At Soos Creek Elementary, there is a feeling of family, thanks to Star Families program

They may not be actual brothers and sisters, but the older students at Soos Creek Elementary are certainly beginning to look out for the younger members of their new Star Families.

Soos Creek sixth grader Merinda Slater

Soos Creek sixth grader Merinda Slater

They may not be actual brothers and sisters, but the older students at Soos Creek Elementary are certainly beginning to look out for the younger members of their new Star Families.

Sixth-grader Courtney Harris, for example, said she really enjoyed helping her little buddies with the cutting and coloring from Friday’s project making valentines for seniors living at Arbor Village.

“We’re having a good time,” said Harris, 12. “You get to meet new people. And they’re so cute.”

Harris and the rest of the school are all part of a new program at Soos Creek, one in which the traditional grade-level separations are thrown away and new, multi-aged “families” are created as away to get the kids at school to interact more with each other and take more ownership in the safety and well being of other students at all grades.

“It’s about building community,” said principal Patty Drobney, adding that the program is helping every student feel responsible for each other, turning the school into “one big family.”

“We want that family atmosphere,” she said.

The program began late last year and was set up by Soos Creek instructional coach Kim Swan, along with kindergarten teacher Carol Cade.

Swan said she had seen a similar program at a Catholic school where she taught and though it would be a good addition at Soos Creek.

The student population has been divided into 18 “families.” Siblings and actual family members are kept in the same group and each family has two adult “parents.” All staff members including Drobney and members of the office administration take part.

Drobney said the hope is that there will a greater sense of acceptance throughout the school.

“We’re hoping we’ll see less discipline referrals and less types of bullying behaviors,” she said.

Drobney said the program is also helping assimilate students who have come to the school as part of the school-choice program when their neighborhood school failed to meet Adequate Yearly Progress, a milepost in the No Child Left Behind law. When a school does not meet AYP for two years in a row, parents must be given a choice to move their child to a school that has made the grade.
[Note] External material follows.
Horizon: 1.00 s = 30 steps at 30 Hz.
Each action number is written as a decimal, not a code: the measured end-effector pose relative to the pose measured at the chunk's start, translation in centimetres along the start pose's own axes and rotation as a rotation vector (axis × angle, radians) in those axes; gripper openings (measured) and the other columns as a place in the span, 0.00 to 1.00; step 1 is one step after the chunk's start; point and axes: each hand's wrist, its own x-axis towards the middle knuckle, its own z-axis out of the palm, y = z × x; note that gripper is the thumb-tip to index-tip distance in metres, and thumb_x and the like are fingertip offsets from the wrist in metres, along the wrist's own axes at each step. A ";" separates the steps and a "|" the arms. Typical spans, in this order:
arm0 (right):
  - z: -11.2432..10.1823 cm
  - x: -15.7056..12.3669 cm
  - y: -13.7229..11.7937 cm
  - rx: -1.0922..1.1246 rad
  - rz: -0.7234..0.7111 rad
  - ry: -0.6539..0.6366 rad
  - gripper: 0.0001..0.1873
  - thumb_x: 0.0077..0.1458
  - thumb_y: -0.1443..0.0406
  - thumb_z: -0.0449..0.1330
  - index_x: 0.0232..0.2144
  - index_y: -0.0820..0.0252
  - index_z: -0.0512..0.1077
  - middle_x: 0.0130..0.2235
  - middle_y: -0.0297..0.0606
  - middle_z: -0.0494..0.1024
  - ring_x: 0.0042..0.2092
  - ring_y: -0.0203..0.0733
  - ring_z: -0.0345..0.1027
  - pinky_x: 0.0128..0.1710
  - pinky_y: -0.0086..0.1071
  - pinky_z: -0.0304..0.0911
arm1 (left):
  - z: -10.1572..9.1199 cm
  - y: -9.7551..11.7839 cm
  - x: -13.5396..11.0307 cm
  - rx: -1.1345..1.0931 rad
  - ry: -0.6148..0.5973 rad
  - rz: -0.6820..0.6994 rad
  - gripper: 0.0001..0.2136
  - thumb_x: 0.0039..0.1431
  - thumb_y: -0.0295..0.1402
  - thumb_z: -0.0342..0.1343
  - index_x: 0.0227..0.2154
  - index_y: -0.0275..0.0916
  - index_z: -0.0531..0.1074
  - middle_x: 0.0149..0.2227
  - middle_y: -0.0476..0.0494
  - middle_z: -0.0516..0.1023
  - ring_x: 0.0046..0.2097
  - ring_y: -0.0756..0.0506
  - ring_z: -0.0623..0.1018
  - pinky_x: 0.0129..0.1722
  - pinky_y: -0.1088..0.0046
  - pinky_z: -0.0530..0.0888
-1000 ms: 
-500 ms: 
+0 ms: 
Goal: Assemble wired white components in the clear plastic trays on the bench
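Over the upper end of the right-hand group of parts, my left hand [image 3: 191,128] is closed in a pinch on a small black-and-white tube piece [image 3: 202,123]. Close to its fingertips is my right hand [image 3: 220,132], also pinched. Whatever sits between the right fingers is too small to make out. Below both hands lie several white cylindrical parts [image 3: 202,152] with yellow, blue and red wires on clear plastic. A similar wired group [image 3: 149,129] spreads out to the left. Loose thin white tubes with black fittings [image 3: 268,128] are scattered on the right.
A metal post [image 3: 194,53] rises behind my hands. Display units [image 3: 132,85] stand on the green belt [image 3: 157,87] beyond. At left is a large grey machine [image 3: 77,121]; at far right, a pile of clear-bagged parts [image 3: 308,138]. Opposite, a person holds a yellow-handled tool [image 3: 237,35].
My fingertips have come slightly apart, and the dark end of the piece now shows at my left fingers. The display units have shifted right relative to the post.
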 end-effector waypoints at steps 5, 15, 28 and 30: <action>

At Soos Creek, where the majority of the population lives within one mile of the building and walks to school, the new students can sometimes feel left out.

The hope is with the Star Families program, so named because the school’s mascot is the “Superstars,” those new students will also feel more at home more quickly.
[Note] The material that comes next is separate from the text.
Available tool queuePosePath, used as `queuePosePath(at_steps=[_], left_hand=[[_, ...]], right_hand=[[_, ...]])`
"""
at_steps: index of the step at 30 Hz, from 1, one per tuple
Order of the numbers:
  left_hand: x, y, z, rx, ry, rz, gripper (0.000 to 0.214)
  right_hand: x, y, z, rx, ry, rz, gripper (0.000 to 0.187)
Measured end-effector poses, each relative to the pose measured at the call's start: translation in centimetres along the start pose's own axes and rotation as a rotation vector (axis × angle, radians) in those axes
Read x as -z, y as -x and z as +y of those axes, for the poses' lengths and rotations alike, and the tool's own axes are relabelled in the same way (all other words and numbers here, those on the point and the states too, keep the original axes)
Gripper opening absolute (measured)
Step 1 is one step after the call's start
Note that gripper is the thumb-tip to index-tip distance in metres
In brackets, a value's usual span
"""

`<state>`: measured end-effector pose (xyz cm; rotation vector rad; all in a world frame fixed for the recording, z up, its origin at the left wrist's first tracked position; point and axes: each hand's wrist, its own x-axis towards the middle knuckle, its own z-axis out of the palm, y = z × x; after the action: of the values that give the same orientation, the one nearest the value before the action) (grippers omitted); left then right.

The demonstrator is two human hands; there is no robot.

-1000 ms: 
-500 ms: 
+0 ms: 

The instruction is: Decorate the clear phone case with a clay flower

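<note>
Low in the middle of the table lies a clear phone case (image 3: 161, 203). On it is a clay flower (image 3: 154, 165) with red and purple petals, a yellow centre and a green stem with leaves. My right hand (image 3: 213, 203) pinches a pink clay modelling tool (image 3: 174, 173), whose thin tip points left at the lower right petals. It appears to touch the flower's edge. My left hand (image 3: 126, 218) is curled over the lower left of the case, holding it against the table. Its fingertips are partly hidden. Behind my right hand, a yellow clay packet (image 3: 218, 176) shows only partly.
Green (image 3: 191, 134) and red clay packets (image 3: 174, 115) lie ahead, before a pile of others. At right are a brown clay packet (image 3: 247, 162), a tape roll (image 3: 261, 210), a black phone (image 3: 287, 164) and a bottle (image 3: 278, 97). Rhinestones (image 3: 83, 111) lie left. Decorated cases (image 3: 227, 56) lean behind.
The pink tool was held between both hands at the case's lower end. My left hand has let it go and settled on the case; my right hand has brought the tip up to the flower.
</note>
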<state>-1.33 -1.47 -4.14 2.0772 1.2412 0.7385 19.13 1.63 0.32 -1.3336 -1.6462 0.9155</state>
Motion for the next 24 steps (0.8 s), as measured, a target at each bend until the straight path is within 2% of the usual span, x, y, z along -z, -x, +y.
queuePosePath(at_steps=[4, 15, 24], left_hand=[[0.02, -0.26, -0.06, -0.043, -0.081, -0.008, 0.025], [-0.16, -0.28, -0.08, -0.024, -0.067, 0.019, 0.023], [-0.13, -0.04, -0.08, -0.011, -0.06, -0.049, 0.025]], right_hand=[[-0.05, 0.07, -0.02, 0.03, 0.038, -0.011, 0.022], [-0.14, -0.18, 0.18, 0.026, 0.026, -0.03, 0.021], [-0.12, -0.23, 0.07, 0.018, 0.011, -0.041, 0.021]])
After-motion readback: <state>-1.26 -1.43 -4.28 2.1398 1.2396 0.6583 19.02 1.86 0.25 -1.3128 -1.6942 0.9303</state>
Sixth-grade teacher Niki Bonnell said she has already seen effects of mixing her class with younger students. For example, when a sixth-grader says hello to a first-grader in the hall, Bonnell said she has seen their faces “light up.”

“This is a very important connection for some of the kids,” Bonnell said. “Their nurturing sides come out.”
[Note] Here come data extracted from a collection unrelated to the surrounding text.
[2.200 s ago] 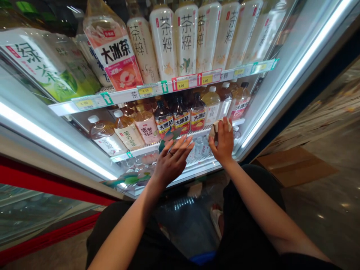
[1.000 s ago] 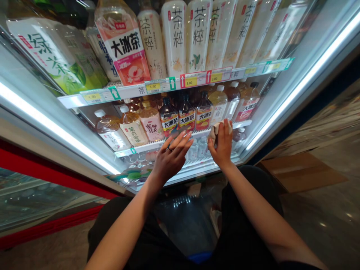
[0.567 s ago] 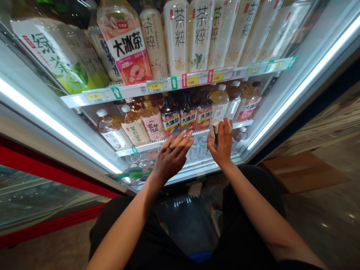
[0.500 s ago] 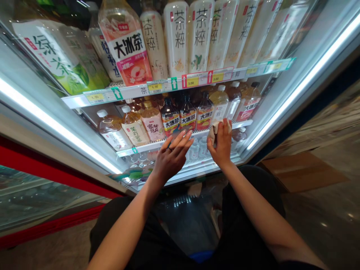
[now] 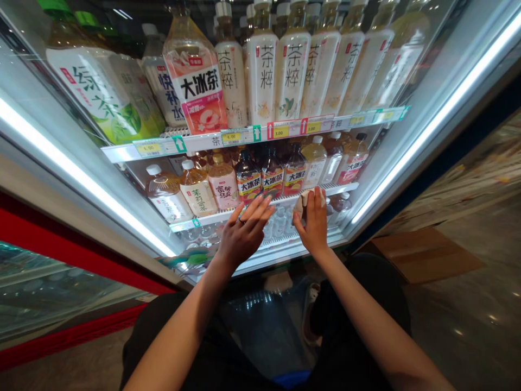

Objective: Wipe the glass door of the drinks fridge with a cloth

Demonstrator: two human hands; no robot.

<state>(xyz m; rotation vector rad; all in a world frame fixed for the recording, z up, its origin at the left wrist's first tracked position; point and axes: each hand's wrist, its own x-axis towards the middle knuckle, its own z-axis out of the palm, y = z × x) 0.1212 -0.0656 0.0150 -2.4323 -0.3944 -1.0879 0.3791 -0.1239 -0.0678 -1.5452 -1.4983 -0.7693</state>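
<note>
Pale crumpled cloth sits bunched against the thumb side of the right hand, whose fingers stand upright and close together, gripping it. Both lie toward the right end of the lower shelf of a lit drinks cooler, just in front of its white front edge. Whether the cloth touches a glass pane there, I cannot tell. The left hand holds nothing that shows: it is spread wide, a ring on one finger, with the fingertips just below the brown 大冰茶 tea bottles and close to the shelf edge. The hands stand near each other, not touching.

Rows of drinks fill the space behind the hands. Small clear bottles stand low between them, and white 茶粹 tea bottles line the upper shelf above a price strip. A large 绿茶 green tea bottle leans at the upper left. Bright light strips run down the cooler's frame, with a red panel below on the left. A flattened cardboard sheet lies on the polished stone floor to the right.
</note>
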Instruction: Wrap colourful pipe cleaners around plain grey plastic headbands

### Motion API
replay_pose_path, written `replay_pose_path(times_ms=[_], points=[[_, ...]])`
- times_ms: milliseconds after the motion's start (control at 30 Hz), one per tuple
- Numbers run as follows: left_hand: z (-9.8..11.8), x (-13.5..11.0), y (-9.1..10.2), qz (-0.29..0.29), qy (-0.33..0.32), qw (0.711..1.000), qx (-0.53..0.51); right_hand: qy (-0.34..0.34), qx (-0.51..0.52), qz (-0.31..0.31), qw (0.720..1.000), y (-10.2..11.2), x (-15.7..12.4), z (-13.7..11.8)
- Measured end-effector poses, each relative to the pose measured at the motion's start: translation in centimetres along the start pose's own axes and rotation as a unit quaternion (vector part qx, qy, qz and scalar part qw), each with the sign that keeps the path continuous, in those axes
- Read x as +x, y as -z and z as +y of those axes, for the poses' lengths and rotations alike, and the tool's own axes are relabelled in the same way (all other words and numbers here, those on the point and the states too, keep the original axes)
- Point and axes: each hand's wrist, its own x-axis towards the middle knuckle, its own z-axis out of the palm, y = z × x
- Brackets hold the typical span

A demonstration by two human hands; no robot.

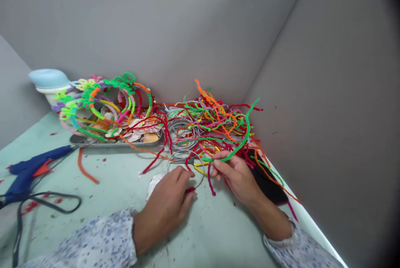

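Observation:
My left hand is closed on a thin metal ring, which stands up from its fingers. A short red fuzzy section shows on the ring by the fingertips. My right hand pinches a bright green pipe cleaner near one end. Its long free end curves up and to the right, while the short end points toward the ring. Behind the hands, a yellow-handled tool lies partly hidden. A crumpled white piece sits beside my left hand.
Loose pipe cleaners pile up beside stacked metal rings. At left, a metal tray holds shells and pipe-cleaner hoops, near a blue-lidded container. A corded blue glue gun lies front left. A black flat object lies right.

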Motion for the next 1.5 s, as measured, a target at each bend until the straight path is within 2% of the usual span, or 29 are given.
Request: replay_pose_path(times_ms=[100,200,400,533,633,733,833,967,1100,1500], points=[[-0.2,-0.6,-0.4,-0.031,-0.010,0.997,0.076,0.002,-0.034,0.022,0.999,-0.5,-1.0,0.5],[-0.2,-0.5,-0.5,-0.039,-0.025,0.995,0.093,-0.006,-0.071,0.036,0.997,-1.4,-1.9,1.2],[-0.4,-0.4,-0.2,0.040,-0.026,0.999,0.000,0.083,-0.118,0.057,0.988,-2.2,-3.0,2.3],[-0.7,-0.3,-0.2,0.071,-0.025,0.997,-0.029,0.136,-0.139,0.056,0.979,-2.6,-3.3,2.6],[-0.9,-0.3,-0.5,0.091,-0.009,0.994,-0.054,0.174,-0.185,0.056,0.966,-2.7,-3.4,2.8],[-1.0,-0.5,-0.8,0.110,0.001,0.991,-0.072,0.227,-0.241,0.075,0.940,-2.7,-3.3,2.9],[-1.2,-0.6,-1.1,0.118,-0.003,0.989,-0.084,0.267,-0.279,0.071,0.920,-2.7,-3.1,2.8],[-1.4,-0.6,-1.2,0.116,-0.022,0.990,-0.081,0.296,-0.296,0.058,0.906,-2.8,-3.0,2.6],[-1.5,-0.5,-1.1,0.109,-0.042,0.991,-0.063,0.312,-0.312,0.054,0.896,-2.9,-3.1,2.5],[-1.2,-0.3,-0.6,0.094,-0.053,0.992,-0.070,0.316,-0.322,0.047,0.891,-3.1,-3.2,2.4]])
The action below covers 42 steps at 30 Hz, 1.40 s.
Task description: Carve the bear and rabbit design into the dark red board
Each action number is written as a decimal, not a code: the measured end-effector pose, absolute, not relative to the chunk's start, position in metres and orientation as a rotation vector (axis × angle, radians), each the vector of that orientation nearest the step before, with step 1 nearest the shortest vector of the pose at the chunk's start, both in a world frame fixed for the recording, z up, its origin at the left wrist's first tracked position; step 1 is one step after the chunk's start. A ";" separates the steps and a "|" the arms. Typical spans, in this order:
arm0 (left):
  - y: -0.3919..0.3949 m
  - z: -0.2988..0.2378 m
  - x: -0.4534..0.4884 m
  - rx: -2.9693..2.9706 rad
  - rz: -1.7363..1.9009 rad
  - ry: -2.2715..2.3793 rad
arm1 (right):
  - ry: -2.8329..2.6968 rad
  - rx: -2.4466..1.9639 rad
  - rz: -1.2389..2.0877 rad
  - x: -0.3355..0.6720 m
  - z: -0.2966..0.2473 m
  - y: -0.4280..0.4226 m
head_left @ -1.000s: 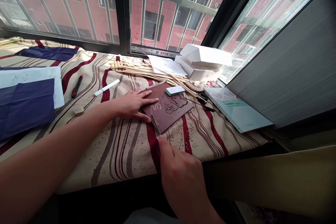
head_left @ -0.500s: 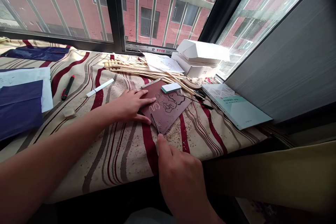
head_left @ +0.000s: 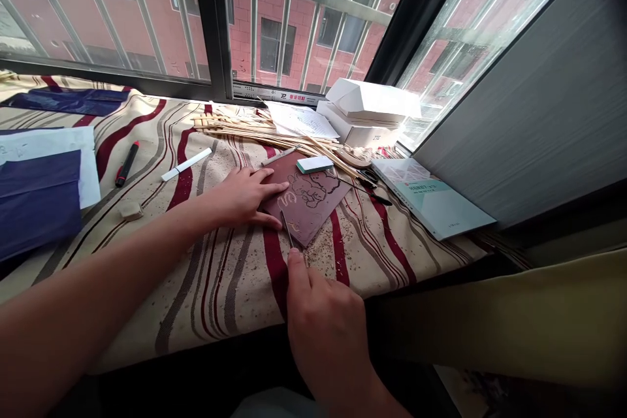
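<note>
A dark red-brown carving board (head_left: 313,206) with cut animal outlines and letters lies on the striped cloth (head_left: 220,274). My left hand (head_left: 245,196) lies flat on the board's left edge, fingers stretched out. My right hand (head_left: 323,330) is closed round a thin carving tool (head_left: 287,230) whose tip rests on the board's near corner. A teal-edged eraser block (head_left: 314,164) sits on the board's far end.
Wood shavings litter the cloth round the board. Thin wooden strips (head_left: 274,134), a white box (head_left: 367,111), a teal book (head_left: 431,199), a red-black marker (head_left: 127,163), a white stick (head_left: 186,164), dark blue sheets (head_left: 34,199). Window bars stand behind.
The view has shifted slightly. My right hand with the tool has edged a little left along the board's near corner. My left hand stays on the board.
</note>
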<state>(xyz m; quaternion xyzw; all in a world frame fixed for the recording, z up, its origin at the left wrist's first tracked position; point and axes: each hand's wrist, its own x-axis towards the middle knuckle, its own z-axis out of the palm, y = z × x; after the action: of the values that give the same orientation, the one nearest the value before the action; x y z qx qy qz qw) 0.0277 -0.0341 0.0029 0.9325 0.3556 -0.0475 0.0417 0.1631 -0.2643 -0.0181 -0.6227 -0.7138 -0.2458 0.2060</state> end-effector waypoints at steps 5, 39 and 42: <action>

Bonnell said the effect is also good on her students, many of whom are getting to an age when they tend to withdraw and/or become a little more self-centered.

“I really like watching them interact with the little kids,” she said. “It’s good to remind them that there are people who need their help.”

Sixth-grader Elizabeth Tchaikovskaya, 12, said though it’s sometimes a “challenge” to work with the younger kids, she thought a program like this would have helped her as a younger student.

“You get more comfortable with the school,” she said.

Brooke Bennett, 12, agreed.

“I think it’s a good way for the kids to get to know each other,” she said.